In the past 2 days after reporting a sold quarter, Netflix stock is up 0.25%. I’m very interested in seeing how firms’ stocks react to their earnings because most are overbought. I get nervous if I own a stock that has soared heading into its earnings report. One weak number can send it down double digits.
As you can see from the table below, which has updated earnings results as of April 18th, the first 77 S&P 500 firms had a solid quarter. My concerns about earnings estimates crashing in the first 2 months of the year were overdone because they shouldn’t have fallen that much.

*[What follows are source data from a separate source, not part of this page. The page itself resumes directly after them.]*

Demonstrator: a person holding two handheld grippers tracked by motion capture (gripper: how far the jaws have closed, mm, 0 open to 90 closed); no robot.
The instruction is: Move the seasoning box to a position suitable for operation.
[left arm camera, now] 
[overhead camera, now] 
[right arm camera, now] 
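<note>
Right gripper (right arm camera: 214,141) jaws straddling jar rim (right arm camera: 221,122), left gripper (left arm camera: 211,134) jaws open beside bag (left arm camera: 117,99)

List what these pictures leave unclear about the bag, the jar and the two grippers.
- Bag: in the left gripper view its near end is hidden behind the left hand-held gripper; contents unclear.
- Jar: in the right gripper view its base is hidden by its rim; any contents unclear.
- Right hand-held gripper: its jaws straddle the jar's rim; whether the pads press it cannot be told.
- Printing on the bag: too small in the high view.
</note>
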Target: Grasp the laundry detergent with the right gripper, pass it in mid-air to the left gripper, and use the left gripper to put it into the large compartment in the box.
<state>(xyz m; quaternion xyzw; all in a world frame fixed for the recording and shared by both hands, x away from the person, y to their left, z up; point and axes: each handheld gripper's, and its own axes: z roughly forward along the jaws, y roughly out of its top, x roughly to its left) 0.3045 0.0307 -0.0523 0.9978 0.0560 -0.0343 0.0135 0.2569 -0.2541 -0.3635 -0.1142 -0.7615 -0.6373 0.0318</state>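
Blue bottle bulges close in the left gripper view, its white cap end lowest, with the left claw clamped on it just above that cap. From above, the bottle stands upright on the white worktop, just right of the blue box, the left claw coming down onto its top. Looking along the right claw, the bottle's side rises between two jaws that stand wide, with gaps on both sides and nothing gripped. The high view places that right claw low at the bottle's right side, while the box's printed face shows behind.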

Companies gave guidance that was too negative last quarter. EPS growth has been 5.6% and the average surprise has been 6.07%. The average surprise is 2.03% above the 3 year average. FactSet shows blended EPS growth is -3.9%. Blended revenue growth is 5%. The table shows 55% of firms have beaten sales estimates which is 13% below the 3 year average.

50 Day Moving Average - Latest IPOs
Lyft’s initial trading after its IPO has been terrible as it is down 25.46% from its first close. Pinterest and Zoom did their IPOs on Thursday as they hope for a better fate. Pinterest stock increased 28.42% from its IPO price to $24.40. I think it could make sense to look at buying Pinterest after the company reports a few times and its stock slides a bit. I feel it can monetize much better than Snapchat and Twitter. It’s more of a commerce platform than a social media website.

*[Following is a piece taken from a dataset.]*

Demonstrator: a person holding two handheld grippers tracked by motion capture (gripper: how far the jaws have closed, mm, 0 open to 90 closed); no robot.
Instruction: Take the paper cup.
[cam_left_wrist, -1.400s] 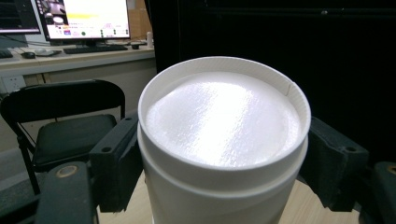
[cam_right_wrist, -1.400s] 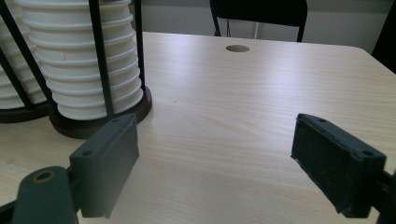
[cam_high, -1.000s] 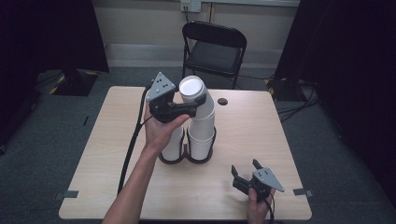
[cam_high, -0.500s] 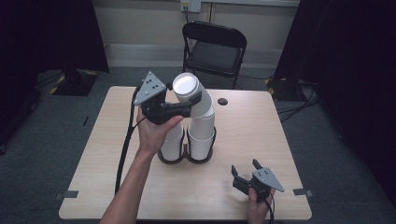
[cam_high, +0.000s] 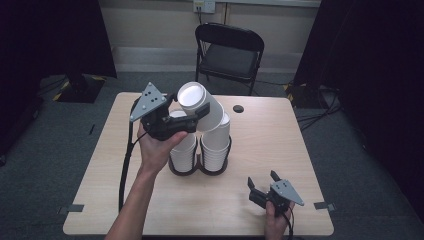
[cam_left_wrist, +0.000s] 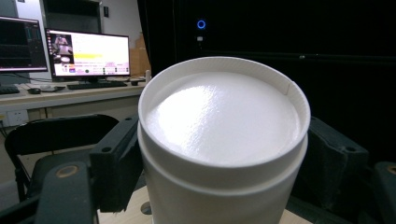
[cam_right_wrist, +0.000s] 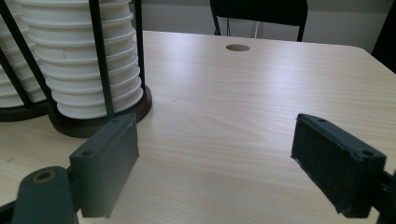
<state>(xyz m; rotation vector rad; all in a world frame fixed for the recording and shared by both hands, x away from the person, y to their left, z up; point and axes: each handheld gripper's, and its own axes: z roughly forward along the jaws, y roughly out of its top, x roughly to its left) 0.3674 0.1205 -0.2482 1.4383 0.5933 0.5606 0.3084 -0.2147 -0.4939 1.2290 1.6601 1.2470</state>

Zoom is a video conferencing company. It had an even better first day of trading than Pinterest as it increased 72%. Investors love the firm’s growth as its revenues increased 118% in fiscal 2019. Gross profit increased 123%. The firm’s conferencing is user friendly and more customizable than Skype. It excels at facilitating interactions between presenters and participants.
One key feature is virtual hand raising. Zoom’s great features and customer support allow it to charge a premium price. If you’re wondering, I think there’s no chance Microsoft buys this firm because it would be cheaper to invest more in Skype, potentially copying some of Zoom’s features.
50 Day Moving Average - Conclusion
The stock market is very overbought. Investors are all in on the concept that the economy will turn around in the next few months. While agree with that narrative, I’m not willing to be bullish at these levels.
Next 2 weeks will be a big test for stocks as the bulk of earnings season is coming. If most of the big internet firms beat estimates, I expect the S&P 500 to reach a new record high.